On Thu, Apr 25, 2019 at 10:10 AM Stephan Hoyer <shoyer@gmail.com> wrote:
On Wed, Apr 24, 2019 at 9:56 PM Nathaniel Smith <njs@pobox.com> wrote:
When you say "numpy array specific" and "__numpy_(nd)array_implementation__", that sounds to me like you're trying to say "just step 3, skipping steps 1 and 2"? Step 3 is the one that operates on ndarrays...
My thinking was that if we implement NumPy functions with duck typing (e.g., `np.stack()` in terms of `.shape` + `np.concatenate()`), then step (3) could in some sense be the generic "array implementation", not only for NumPy arrays.
Okay right, so roughly speaking there are two different types of functions that support __array_function__: * "Core" numpy functions that typically do implicit coercion and then iterate over raw memory * "Derived" functions, the kind of thing that could just as well be implemented in another library or end-user code, and often are... but since these ones happen to be in the numpy package namespace, they support __array_function__. There are probably some weird cases that don't fall neatly into either category, but I think the distinction is at least useful for organizing our thoughts.
When we have some kind of __asduckarray__ coercion, then that will complicate things too, because presumably we'll do something like
1. __array_function__ dispatch 2. __asduckarray__ coercion 3. __array_function__ dispatch again 4. ndarray coercion 5. [either "the implementation", or __array_function__ dispatch again, depending on how you want to think about it]
I was thinking of something a little simpler: do __asduckarray__ rather than numpy.ndarray coercion inside the implementation of NumPy functions. Then making use of NumPy's implementations would be a matter of calling the NumPy implementation without ndarray coercion from side __array_function__.
e.g.,
class MyArray: def __duck_array__(self): return self def __array_function__(self, func, types, args, kwargs): ... if func in {np.stack, np.atleast_1d, ...}: # use NumPy's "duck typing" implementations for these functions return func.__duck_array_implementation__(*args, **kwargs) elif func == np.concatenate: # write my own version of np.concatenate ...

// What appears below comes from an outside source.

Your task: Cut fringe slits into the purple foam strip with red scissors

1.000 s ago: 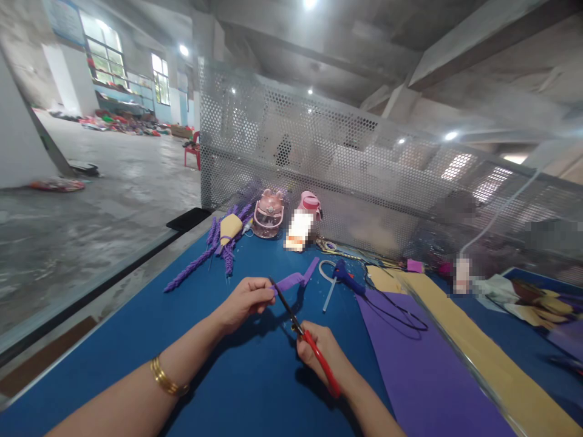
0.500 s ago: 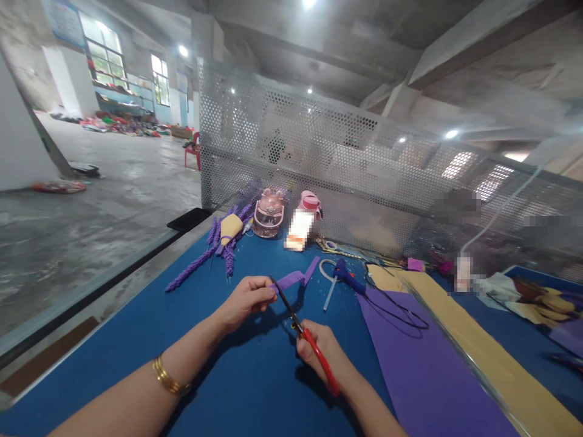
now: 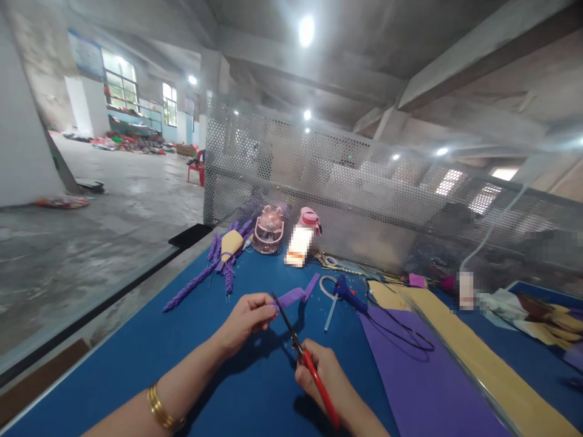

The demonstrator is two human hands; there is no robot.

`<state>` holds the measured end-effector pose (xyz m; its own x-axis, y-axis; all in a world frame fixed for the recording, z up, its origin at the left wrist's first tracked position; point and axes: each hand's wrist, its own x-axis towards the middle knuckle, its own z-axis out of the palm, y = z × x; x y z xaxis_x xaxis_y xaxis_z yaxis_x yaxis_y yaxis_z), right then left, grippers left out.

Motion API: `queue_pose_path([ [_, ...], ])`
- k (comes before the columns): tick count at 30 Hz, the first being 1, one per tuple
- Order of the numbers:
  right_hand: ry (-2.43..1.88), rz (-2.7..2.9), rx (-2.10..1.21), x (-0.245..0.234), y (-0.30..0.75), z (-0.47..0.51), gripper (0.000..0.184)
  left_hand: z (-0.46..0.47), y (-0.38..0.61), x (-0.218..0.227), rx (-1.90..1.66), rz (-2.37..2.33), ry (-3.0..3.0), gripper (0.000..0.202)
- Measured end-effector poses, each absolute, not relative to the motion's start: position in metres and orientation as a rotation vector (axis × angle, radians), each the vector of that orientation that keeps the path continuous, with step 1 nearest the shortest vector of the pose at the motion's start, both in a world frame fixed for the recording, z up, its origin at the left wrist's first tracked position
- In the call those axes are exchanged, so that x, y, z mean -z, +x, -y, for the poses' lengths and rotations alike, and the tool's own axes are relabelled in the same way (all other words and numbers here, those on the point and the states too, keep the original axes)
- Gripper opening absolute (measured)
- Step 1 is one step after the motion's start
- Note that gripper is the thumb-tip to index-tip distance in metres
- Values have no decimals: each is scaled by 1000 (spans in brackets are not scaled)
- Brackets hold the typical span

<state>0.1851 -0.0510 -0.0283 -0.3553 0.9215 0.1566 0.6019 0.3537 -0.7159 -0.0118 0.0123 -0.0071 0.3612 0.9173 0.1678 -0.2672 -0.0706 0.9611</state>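
Observation:
Between the thumb and fingers of my left hand is one end of a purple strip, held above the blue table. The strip bends and reaches away to the right. My right hand grips red-handled scissors. Their dark blades cross the strip right beside my left fingertips; whether they have cut through I cannot tell. To the right of the strip lies a blue glue gun with a pale glue stick in its back.
Purple braided pieces with a tan patch lie at the left. A pink cup and a lit phone stand by the perforated metal screen. Purple sheet and tan sheet cover the right side.
The view has tilted upward, so the table things sit lower in the picture. Both hands keep nearly the same pose, scissor blades still across the strip.

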Motion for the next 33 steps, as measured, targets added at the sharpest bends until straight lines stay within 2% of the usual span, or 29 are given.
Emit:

This would let you make use of duck typing in a controlled way if you use __array_function__. np.stack.__duck_array_implementation__ would look exactly like np.stack, except np.asanyarray() would be replaced by np.asduckarray().
The reason why we need the separate __duck_array_implementation__ and __numpy_array_implementation__/__skipping_array_function__ is because there are also use cases where you *don't* want to worry about how np.stack is implemented under the hood (i.e., in terms of np.concatenate), and want to go straight to the coercive numpy.ndarray implementation. This lets you avoid both the complexity and overhead associated with further dispatch checks.
I don't think we want repeated dispatching with __array_function__. That seems like a recipe for slow performance and confusion.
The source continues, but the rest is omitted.